=== Your instructions ===
Copy the listing exactly; drop the pictures.

____________

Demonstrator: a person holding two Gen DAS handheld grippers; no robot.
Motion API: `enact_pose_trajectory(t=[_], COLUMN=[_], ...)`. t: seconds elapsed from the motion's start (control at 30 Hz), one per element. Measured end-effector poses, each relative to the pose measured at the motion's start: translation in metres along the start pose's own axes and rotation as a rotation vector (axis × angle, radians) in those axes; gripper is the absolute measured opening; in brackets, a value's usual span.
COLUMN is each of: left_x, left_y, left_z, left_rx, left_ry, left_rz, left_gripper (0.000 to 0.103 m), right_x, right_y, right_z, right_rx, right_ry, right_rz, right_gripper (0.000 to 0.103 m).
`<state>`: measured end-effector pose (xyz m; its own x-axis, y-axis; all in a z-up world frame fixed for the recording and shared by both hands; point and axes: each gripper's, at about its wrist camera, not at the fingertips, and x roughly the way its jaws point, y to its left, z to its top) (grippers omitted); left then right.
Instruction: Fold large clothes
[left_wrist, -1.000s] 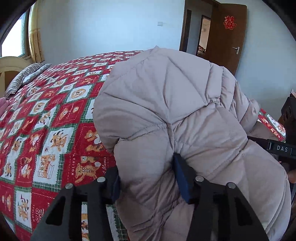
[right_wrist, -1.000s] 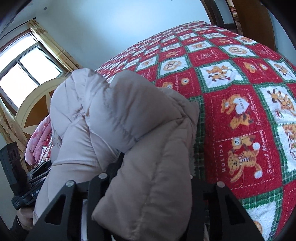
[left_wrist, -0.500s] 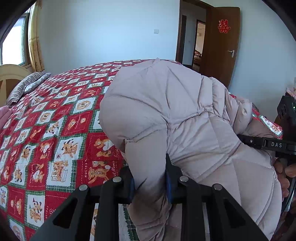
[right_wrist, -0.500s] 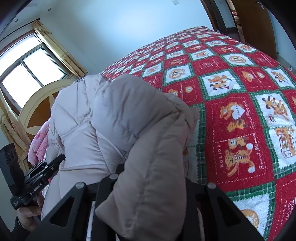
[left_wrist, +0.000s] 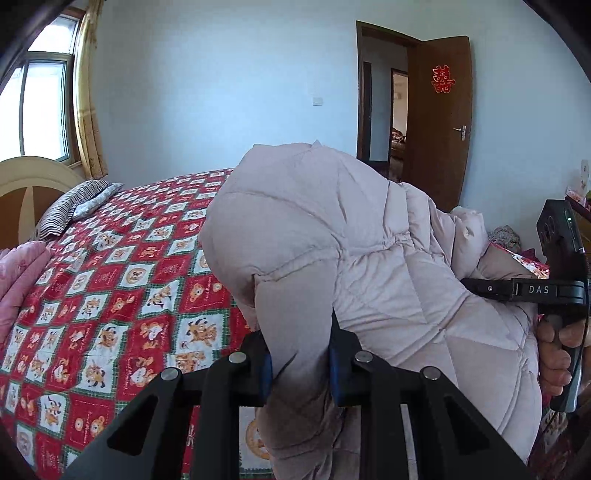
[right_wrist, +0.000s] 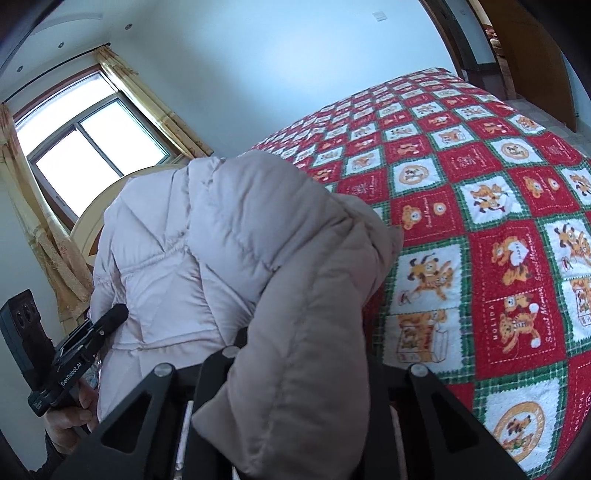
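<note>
A large pale pink-beige puffer jacket (left_wrist: 332, 236) is held up off the bed by both grippers and hangs bunched between them. My left gripper (left_wrist: 299, 363) is shut on a fold of the jacket at its near edge. My right gripper (right_wrist: 306, 354) is shut on another thick fold of the jacket (right_wrist: 221, 236), which drapes over its fingers and hides them. The right gripper also shows at the right of the left wrist view (left_wrist: 517, 290). The left gripper shows at the lower left of the right wrist view (right_wrist: 88, 332).
A bed with a red, green and white cartoon quilt (left_wrist: 110, 295) (right_wrist: 498, 206) lies below. A striped pillow (left_wrist: 70, 206) and pink bedding (left_wrist: 18, 273) lie near the headboard (left_wrist: 33, 177). A brown door (left_wrist: 439, 118) stands open behind; a window (right_wrist: 88, 144) is at the left.
Both grippers have lifted the jacket higher above the quilt. The left gripper's jaws have closed tighter on their fold.
</note>
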<state>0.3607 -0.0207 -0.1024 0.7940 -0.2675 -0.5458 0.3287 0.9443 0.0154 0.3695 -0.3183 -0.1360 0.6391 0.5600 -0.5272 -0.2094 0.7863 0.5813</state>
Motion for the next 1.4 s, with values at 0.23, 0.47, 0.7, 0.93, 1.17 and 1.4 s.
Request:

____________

=== Solution to this exercise ===
Demonstrator: a person holding two Gen DAS handheld grippers; no robot.
Motion API: `enact_pose_trajectory(t=[_], COLUMN=[_], ...)`. t: seconds elapsed from the motion's start (control at 30 Hz), one per element. Measured end-effector poses, each relative to the pose measured at the motion's start: translation in metres along the start pose's own axes and rotation as a rotation vector (axis × angle, radians) in those axes; gripper is the absolute measured opening; in brackets, a value's usual span.
COLUMN is each of: left_x, left_y, left_z, left_rx, left_ry, left_rz, left_gripper (0.000 to 0.103 m), right_x, right_y, right_z, right_rx, right_ry, right_rz, right_gripper (0.000 to 0.103 m).
`<state>`: measured end-effector pose (xyz m; its own x-axis, y-axis; all in a z-up world frame fixed for the recording and shared by both hands; point and axes: each gripper's, at about its wrist camera, not at the fingertips, and x roughly the way its jaws point, y to its left, z to its top) (grippers omitted); left then right.
Instruction: Fold large clothes
[left_wrist, -1.000s] 
[right_wrist, -1.000s] 
[left_wrist, -0.500s] 
[right_wrist, -0.500s] 
[left_wrist, +0.000s] 
[right_wrist, +0.000s] 
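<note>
A large pale pink-beige puffer jacket (left_wrist: 332, 236) is held up off the bed by both grippers and hangs bunched between them. My left gripper (left_wrist: 299, 363) is shut on a fold of the jacket at its near edge. My right gripper (right_wrist: 306, 354) is shut on another thick fold of the jacket (right_wrist: 221, 236), which drapes over its fingers and hides them. The right gripper also shows at the right of the left wrist view (left_wrist: 517, 290). The left gripper shows at the lower left of the right wrist view (right_wrist: 88, 332).
A bed with a red, green and white cartoon quilt (left_wrist: 110, 295) (right_wrist: 498, 206) lies below. A striped pillow (left_wrist: 70, 206) and pink bedding (left_wrist: 18, 273) lie near the headboard (left_wrist: 33, 177). A brown door (left_wrist: 439, 118) stands open behind; a window (right_wrist: 88, 144) is at the left.
Both grippers have lifted the jacket higher above the quilt. The left gripper's jaws have closed tighter on their fold.
</note>
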<state>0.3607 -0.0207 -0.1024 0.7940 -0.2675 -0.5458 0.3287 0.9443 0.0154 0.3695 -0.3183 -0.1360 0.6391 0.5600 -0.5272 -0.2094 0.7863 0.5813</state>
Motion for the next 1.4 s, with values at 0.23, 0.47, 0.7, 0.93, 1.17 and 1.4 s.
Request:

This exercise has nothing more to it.